◆ **TASK TO COMPLETE**
Write out the whole listing below exactly, skipping each picture.

◆ **DATA BLOCK**
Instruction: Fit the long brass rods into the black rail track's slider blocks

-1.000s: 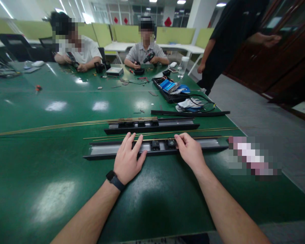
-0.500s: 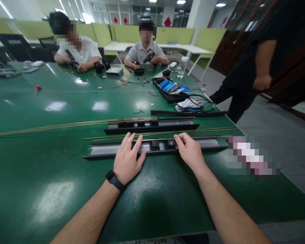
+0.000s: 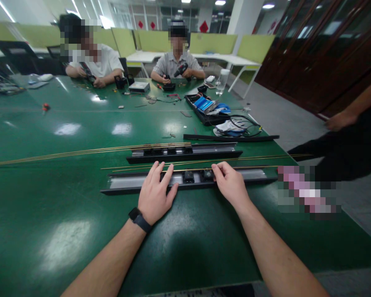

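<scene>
A long black channel (image 3: 123, 191) with a silvery floor lies crosswise on the table in front of me. My left hand (image 3: 157, 192) rests over its left half, fingers spread, hiding part of the inside. Between my hands, two small black blocks (image 3: 189, 176) sit in the channel. A thin brass-coloured rod (image 3: 194, 169) runs along the far side of the blocks. At the right block, my right hand (image 3: 230, 183) pinches the rod between thumb and forefinger. Other thin brass-coloured rods (image 3: 136, 168) lie just behind this channel.
A second black channel (image 3: 185, 157) holds several black blocks, with long rods (image 3: 64, 154) across it. Behind are a black strip (image 3: 231, 137), gloves (image 3: 231, 128) and a black tray (image 3: 190, 99). Two people sit opposite, one holding a drill (image 3: 181, 69). Another person's hand (image 3: 341, 120) shows at right.
The standing person at the right has moved nearer, toward the right edge of the view. My hands, the channel and the rods look unmoved.
</scene>
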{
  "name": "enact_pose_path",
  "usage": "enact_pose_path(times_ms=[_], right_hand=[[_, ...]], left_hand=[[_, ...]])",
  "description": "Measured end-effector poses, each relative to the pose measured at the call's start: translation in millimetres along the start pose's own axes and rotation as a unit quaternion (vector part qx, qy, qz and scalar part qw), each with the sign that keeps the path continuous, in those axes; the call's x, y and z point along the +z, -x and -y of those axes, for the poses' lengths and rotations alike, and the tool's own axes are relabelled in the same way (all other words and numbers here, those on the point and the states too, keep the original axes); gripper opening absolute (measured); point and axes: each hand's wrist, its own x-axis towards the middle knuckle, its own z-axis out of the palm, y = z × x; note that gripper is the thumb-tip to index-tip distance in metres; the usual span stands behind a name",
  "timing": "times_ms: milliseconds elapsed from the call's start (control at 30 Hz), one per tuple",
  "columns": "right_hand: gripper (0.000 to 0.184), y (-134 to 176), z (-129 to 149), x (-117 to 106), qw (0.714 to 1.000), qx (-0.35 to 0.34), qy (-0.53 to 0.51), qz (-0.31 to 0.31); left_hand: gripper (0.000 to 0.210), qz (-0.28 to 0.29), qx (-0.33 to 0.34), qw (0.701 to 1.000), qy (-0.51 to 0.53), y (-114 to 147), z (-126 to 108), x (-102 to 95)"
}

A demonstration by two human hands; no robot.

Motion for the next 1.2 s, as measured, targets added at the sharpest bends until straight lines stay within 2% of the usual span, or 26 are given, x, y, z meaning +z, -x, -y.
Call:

◆ **ANSWER**
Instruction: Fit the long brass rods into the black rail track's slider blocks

-1.000s: 
-0.500s: 
+0.000s: 

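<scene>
A long black channel (image 3: 123, 191) with a silvery floor lies crosswise on the table in front of me. My left hand (image 3: 157, 192) rests over its left half, fingers spread, hiding part of the inside. Between my hands, two small black blocks (image 3: 189, 176) sit in the channel. A thin brass-coloured rod (image 3: 194, 169) runs along the far side of the blocks. At the right block, my right hand (image 3: 230, 183) pinches the rod between thumb and forefinger. Other thin brass-coloured rods (image 3: 136, 168) lie just behind this channel.
A second black channel (image 3: 185, 157) holds several black blocks, with long rods (image 3: 64, 154) across it. Behind are a black strip (image 3: 231, 137), gloves (image 3: 231, 128) and a black tray (image 3: 190, 99). Two people sit opposite, one holding a drill (image 3: 181, 69). Another person's hand (image 3: 341, 120) shows at right.
The standing person at the right has moved nearer, toward the right edge of the view. My hands, the channel and the rods look unmoved.
</scene>
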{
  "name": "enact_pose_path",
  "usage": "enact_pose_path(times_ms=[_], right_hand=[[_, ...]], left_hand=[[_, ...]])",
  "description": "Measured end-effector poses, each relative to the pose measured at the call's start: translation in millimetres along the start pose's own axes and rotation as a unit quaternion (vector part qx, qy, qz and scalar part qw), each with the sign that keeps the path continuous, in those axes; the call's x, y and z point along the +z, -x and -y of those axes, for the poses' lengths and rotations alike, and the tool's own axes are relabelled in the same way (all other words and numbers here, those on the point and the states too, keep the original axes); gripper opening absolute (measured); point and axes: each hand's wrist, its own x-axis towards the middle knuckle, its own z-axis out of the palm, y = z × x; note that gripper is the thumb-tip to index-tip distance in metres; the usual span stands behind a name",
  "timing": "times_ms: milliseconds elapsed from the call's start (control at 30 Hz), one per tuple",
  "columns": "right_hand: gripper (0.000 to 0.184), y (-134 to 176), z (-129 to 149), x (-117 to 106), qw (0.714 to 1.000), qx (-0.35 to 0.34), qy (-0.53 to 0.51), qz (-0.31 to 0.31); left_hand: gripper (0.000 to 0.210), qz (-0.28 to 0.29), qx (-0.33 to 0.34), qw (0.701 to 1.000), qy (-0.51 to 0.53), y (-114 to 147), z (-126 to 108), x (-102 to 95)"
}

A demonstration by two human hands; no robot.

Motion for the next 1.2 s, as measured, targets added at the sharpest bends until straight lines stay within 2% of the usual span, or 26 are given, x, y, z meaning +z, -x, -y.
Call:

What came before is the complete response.